Look through the records, and whenever a line includes the word "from", copy it.

→ **Provided records**:
=== Section Start ===

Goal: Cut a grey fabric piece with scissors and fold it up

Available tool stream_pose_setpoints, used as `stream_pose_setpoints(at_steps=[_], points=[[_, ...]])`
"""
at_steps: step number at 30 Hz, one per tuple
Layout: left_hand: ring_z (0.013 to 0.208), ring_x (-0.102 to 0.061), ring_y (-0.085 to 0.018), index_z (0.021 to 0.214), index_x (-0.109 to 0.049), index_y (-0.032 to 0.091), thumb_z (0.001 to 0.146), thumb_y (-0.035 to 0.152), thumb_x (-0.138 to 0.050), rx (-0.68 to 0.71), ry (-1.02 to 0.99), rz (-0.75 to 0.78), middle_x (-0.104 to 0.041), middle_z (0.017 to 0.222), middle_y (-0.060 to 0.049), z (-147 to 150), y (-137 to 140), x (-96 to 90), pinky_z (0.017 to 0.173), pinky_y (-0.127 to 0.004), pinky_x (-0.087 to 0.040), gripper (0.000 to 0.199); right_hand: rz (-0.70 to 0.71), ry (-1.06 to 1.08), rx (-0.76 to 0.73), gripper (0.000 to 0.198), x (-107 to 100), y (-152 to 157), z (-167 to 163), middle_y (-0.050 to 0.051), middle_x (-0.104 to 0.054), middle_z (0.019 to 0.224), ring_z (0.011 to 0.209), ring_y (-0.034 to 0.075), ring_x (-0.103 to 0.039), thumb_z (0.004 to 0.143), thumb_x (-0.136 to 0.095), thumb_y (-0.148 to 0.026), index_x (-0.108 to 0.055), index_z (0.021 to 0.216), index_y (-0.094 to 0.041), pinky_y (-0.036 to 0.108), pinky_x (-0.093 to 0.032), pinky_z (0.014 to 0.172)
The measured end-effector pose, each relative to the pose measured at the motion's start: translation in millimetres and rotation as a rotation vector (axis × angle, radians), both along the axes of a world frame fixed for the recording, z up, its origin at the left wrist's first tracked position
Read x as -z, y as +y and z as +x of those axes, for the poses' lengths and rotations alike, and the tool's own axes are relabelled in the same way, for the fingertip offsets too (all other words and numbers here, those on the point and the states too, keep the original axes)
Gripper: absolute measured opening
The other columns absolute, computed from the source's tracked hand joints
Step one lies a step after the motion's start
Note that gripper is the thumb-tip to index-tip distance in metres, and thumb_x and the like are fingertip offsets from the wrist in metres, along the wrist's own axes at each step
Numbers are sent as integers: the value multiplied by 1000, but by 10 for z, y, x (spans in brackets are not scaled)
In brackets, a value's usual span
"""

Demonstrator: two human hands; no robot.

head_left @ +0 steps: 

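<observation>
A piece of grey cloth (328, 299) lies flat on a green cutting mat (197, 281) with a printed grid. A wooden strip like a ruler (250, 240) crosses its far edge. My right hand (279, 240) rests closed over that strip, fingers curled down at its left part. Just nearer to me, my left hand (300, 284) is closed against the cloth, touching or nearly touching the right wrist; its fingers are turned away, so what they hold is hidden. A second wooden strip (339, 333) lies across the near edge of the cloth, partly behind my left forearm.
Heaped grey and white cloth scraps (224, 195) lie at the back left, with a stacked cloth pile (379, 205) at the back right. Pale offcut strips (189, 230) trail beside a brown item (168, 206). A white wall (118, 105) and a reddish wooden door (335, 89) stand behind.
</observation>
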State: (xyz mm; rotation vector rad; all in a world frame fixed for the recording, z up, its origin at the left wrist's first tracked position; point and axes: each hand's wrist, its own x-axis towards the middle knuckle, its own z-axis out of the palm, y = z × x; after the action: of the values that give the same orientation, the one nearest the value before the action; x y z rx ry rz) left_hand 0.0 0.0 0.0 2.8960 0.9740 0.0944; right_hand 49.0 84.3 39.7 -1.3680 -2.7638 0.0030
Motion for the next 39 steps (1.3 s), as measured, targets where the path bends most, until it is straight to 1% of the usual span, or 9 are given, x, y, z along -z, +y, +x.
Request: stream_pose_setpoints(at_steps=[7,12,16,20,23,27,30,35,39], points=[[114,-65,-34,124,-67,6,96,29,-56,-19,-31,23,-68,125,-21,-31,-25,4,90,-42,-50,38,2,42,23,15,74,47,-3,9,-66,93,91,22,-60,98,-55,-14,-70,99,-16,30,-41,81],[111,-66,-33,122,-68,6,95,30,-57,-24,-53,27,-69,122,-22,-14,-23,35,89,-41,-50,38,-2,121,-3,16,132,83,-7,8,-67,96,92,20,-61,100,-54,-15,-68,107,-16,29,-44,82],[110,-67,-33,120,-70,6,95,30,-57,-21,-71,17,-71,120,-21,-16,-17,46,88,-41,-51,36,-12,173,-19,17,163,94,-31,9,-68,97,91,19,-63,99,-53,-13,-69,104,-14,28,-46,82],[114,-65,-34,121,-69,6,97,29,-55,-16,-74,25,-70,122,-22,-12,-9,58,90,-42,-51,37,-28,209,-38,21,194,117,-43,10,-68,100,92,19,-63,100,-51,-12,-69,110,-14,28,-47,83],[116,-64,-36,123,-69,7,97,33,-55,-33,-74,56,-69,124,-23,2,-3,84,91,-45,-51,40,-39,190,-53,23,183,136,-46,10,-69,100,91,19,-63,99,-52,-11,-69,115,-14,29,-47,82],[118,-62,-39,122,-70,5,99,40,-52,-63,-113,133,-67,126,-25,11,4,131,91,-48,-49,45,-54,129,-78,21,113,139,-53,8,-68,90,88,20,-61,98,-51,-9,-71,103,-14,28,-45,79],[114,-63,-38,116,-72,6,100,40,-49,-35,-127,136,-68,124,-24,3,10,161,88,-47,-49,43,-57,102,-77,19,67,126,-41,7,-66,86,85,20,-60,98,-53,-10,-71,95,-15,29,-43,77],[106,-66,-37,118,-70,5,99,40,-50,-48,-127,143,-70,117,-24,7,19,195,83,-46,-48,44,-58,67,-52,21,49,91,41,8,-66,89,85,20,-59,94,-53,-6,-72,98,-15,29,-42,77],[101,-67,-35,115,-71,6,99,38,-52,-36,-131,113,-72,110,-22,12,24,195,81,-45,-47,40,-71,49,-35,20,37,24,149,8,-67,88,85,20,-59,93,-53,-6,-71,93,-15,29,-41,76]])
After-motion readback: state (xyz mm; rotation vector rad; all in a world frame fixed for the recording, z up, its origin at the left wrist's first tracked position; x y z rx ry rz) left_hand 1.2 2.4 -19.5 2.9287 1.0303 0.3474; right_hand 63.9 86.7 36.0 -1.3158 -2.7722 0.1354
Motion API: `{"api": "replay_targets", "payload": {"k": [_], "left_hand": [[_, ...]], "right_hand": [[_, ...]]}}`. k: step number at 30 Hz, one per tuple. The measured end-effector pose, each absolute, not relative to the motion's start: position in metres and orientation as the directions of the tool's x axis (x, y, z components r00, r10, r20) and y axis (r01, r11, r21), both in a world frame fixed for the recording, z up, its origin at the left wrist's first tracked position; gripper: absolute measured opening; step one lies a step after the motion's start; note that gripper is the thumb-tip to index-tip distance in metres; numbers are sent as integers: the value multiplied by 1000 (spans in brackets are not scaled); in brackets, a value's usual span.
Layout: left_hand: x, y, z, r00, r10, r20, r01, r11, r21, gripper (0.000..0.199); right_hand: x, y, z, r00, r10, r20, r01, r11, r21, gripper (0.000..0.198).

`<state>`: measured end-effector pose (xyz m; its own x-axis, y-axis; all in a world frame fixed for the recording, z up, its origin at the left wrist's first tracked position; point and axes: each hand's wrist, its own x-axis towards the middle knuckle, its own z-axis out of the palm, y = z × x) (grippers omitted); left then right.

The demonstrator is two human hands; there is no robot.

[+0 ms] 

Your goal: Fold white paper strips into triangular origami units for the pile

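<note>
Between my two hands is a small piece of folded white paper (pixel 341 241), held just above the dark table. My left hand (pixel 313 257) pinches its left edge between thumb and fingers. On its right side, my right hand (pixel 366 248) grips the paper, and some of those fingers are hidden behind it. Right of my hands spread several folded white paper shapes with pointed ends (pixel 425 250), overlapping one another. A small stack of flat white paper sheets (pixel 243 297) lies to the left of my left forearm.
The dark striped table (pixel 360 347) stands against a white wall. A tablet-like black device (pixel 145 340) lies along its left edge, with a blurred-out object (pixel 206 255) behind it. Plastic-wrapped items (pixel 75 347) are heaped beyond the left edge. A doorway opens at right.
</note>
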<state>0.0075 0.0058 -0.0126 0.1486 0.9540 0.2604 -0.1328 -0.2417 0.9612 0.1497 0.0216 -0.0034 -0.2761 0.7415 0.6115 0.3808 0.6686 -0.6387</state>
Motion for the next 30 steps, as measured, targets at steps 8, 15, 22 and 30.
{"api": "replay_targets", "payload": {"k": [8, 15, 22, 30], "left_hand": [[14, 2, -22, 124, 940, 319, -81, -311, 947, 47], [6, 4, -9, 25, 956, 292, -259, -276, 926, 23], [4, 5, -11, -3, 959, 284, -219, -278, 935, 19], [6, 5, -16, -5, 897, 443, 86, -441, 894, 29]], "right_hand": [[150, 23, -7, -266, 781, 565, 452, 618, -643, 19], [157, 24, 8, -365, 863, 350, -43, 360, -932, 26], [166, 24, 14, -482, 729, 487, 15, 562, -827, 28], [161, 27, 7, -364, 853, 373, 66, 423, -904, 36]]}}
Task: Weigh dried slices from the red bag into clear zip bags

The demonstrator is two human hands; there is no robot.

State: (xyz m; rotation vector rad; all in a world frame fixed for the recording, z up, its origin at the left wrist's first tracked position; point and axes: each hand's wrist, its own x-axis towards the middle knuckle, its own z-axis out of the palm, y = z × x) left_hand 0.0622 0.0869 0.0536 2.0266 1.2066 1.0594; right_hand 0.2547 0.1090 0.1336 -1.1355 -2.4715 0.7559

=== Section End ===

→ **Finished exercise**:
The other columns absolute, computed from the source's tracked hand joints
Note that gripper is the thumb-tip to index-tip distance in metres, and thumb_x and the like are fingertip offsets from the wrist in metres, along the wrist's own axes at each step
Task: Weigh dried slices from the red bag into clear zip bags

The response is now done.